▶ [Try it] Please give the whole listing again word for word, and drop any pictures it holds.

== Supplied information ==

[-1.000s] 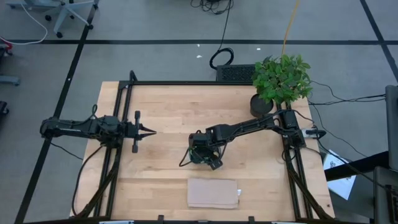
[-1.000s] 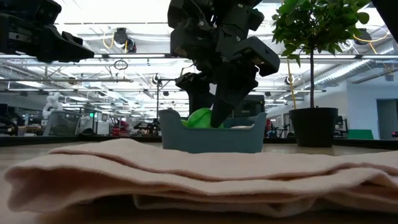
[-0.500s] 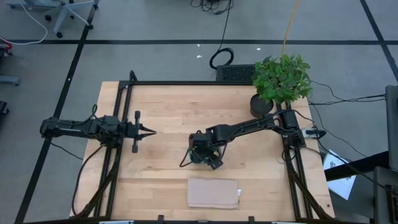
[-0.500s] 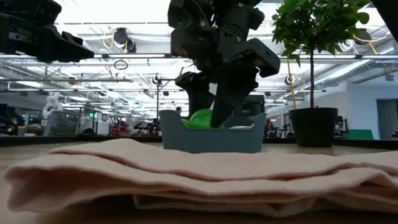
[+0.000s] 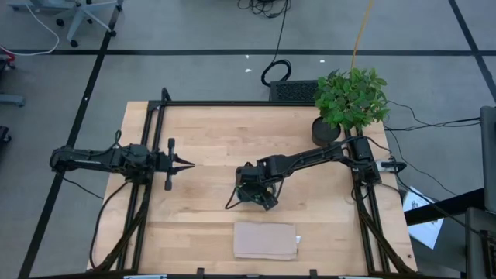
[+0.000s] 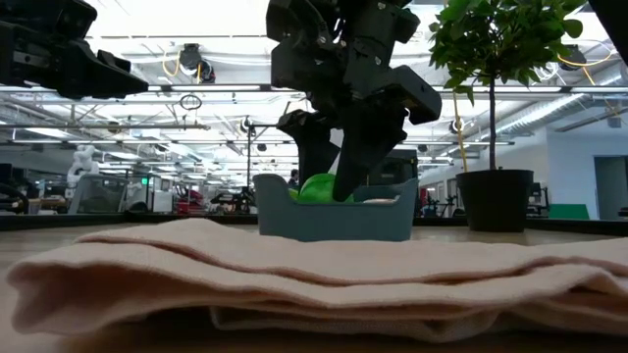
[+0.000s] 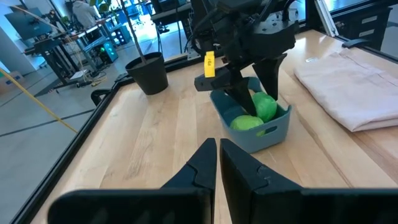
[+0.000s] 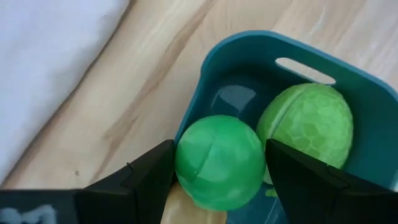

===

▶ [Exercise output]
[-1.000s] 
[-1.000s] 
[-0.500s] 
[-0.500s] 
[+0.000s] 
[+0.000s] 
[+0.000s] 
[+0.000s] 

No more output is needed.